HL Deb 15 May 1827 vol 17 cc788-9
Lord Redesdale

said, he rose to present a petition of more than ordinary importance. It was from Wm. Turner, esq. of Shrigleypark, in Cheshire; and prayed that their lordships would be pleased to allow a bill to be brought in, which should declare the marriage between his daughter, Ellen Turner, a maiden, under sixteen years of age, and Mr. Edward Gibbon Wakefield, to be null and void. With respect to the circumstances under which this marriage had taken place, it would be necessary for him to observe, that the parties concerned in bringing it about, had been lately tried and found guilty "of a conspiracy to carry away Miss E. Turner, and afterwards to compel her, by fraud and intimidation, to marry the said E. G. Wakefield." The case was an extremely novel one; for there had been none such for the last century. The only one of any thing like a similar nature with which he was acquainted, took place in the year 1691. The daughter of a Mr. Wharton had been run away with, and compelled to marry a Mr. Campbell. She was subsequently rescued from him; and a bill was brought into parliament, for the purpose of dissolving the said marriage. The bill had been first brought forward in the House of Commons; when it was determined, that the young lady was competent to give evidence, upon the principle, that, without her's, the body of evidence must necessarily be incomplete. The noble lord said, he had recommended the line of conduct which it was Mr. Turner's intention to pursue. From a consideration of the novelty of the case, he had been anxious that a petition should, in the first place, be laid before their lordships, and referred to a committee of the whole House.
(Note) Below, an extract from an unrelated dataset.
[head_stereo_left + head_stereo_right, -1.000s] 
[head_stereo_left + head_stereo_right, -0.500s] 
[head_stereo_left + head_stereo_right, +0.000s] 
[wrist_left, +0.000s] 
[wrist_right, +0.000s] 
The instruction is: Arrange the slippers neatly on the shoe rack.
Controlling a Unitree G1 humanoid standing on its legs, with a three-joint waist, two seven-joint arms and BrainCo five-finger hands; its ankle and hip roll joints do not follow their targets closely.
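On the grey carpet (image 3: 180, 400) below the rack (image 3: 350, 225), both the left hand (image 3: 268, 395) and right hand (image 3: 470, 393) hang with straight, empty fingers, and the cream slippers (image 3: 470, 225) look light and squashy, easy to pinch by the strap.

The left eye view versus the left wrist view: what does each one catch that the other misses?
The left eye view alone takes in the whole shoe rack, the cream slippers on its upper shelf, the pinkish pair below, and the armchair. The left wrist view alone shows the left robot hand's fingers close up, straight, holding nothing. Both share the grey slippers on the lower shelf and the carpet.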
He was convinced that by these means the subject would be discussed with the most advantage.

The Earl of Lauderdale

said, that the first thing to be taken into consideration was, whether the marriage was or was not valid; as the marriage must be proved to be valid, before their lordships could proceed to dissolve it.

Lord Redesdale

said, that what the noble earl had just stated, afforded a strong reason for referring the petition to a committee of the whole House; in which all questions falling under their consideration could be discussed.

The Earl of Eldon

said, he did not rise with the intention of giving a judicial opinion upon the subject. He was merely anxious to throw out a few suggestions for the consideration of their lordships. Taking the marriage to be valid, or taking it to be invalid, in consequence of force having been used, their lordships should consider, that before they could proceed to set aside that marriage, they should be satisfied that it was held to be a valid marriage. He apprehended, that the case was one of a very peculiar nature; and that its peculiarity arose from the difficulty of having a decision in the Ecclesiastical Courts, upon a suit brought forward for the purpose of setting aside the marriage. If he had been rightly informed, the difficulty turned upon this circumstance—that the evidence of Miss Turner would not be received; but if that evidence could be received, although not in that court, the question for their lordships would be simply this: whether they would or would not interfere? In the case of Wharton v. Campbell, in which the lady had been taken away by force, the court decided upon the principle of the statute of Henry 7th, and held that, although after the lady had been forcibly carried off, a marriage might have been entered into, with her full consent, that subsequent consent was not sufficient to quash the previous force. Such a case as that to which their lordships' attention was then called, he believed had never yet been heard of in a civilized country; or, at least, in a country so highly civilized as England. And, provided their lordships could satisfy themselves that the lady's evidence, if given in the Ecclesiastical Court, would be sufficient to satisfy that court that the marriage was not valid—and if they could satisfy themselves, that the Ecclesiastical Court would decide that there was no marriage—the question for their lordships to consider would be, whether (since, of necessity, various processes must he carried on in the Ecclesiastical Court before there could be a decision there), they would or would not, under all the circumstances of the case, then think proper to bestow more prompt justice? Such was, at least, his view of the subject.

The Earl of Lauderdale

said, there was still another view which ought to be taken of the subject. He was of opinion, that it would be much better to have a general act passed, to legalize evidence such as that which appeared to be so essential in the present case, than for their lordships to assume a dangerous jurisdiction, and take upon themselves to decide points of law, which did not, in the first instance, fall within their proper cognizance.

It was then ordered, that the petition be referred to a committee of the whole House, on Thursday next.